Mat 17:26 Then are the children free.
Like most chapters in Matthew, there is a clear pattern in the subject matter that most people miss in the story. This chapter starts with the transfiguration, where Christ is revealed as the son of God. It then moves to the topic of faith and its ability to move mountains. Then Christ explains that he is going to his death so that he can be raised again.
Where does this ending, a story on paying a tax fit in? It is revealed in this line. Christ asks if the children of king's are required to pay taxes. Peter says that they are not. This leads Christ to observe here that the children of king's are free.
In other words, he, as the Son of God is free from being taxed by God. His decision to go to his death is a free choice. It is not the Father's decision, but his own. This is a little clearer in Greek because the word translation as "children" is the same word for "son" that Christ uses to describe himself as the son of Man.

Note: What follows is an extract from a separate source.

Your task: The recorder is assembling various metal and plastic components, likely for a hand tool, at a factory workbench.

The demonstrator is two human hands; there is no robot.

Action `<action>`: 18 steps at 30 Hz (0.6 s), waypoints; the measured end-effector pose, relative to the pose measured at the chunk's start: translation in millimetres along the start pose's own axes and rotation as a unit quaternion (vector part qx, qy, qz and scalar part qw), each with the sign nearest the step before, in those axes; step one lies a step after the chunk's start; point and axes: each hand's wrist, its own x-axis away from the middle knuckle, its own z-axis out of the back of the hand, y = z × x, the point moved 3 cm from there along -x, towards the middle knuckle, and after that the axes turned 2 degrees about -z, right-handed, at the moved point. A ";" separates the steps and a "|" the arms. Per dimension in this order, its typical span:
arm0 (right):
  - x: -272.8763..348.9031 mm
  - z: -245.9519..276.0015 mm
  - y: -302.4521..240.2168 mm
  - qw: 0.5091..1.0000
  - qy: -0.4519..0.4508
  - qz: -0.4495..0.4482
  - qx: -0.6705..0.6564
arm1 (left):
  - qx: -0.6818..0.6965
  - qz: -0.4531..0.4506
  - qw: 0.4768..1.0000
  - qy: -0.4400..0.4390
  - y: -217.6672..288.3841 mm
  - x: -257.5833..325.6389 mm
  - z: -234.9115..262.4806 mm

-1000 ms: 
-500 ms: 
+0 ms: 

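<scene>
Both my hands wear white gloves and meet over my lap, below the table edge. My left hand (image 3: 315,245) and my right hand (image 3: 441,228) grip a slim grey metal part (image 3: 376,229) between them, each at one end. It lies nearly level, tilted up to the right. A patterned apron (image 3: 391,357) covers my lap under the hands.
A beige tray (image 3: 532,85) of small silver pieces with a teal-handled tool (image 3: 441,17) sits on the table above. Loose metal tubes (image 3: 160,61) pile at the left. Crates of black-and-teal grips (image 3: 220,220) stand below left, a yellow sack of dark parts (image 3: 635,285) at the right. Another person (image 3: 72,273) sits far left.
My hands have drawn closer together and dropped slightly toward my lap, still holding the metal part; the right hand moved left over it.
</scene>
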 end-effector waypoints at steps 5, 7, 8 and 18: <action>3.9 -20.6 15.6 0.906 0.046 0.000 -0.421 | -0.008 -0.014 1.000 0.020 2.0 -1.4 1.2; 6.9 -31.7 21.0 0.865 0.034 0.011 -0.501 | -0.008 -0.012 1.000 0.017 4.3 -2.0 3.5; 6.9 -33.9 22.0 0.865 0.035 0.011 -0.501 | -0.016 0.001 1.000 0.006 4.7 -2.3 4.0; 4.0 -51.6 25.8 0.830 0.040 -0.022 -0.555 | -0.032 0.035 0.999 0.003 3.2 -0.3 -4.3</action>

We should also remember that Christ refers to all of us as huios theos, sons of God. So not only is Christ free, but we are all free, free to choose and especially free to believe. The world is made ambiguous so that faith is not force on us. We are free to choose it or not. However, choosing faith is the path to power. It gives us the power to move mountains. Remember, the word used for "faith" also means "confidence." If we are not the children of God, our lives our meaningless. We shouldn't expect to accomplish anything. However, if we believe our lives have a purpose, we have the confidence to literally attempt anything.
If we are strangers to God, our burdens are a tax. Our suffering is meaningless. But Christ came to deliver us from our burdens. Remember, the word translated as "evil" really means "burdened by toils" and "worthless." Our faith in God, being sons of God, transforms our burdens to free choices. They are no longer a tax, but a path to purpose and meaning.
"Children" is from huios, which means a "son," and more generally, a "child." Christ most frequently refers to himself as huios anthropos, the son of man. Peter calls Jesus huios zao theos, son of the living God.
"Free" is from eleutheros, which means "free," "freedom," "independent," and "freed from a thing."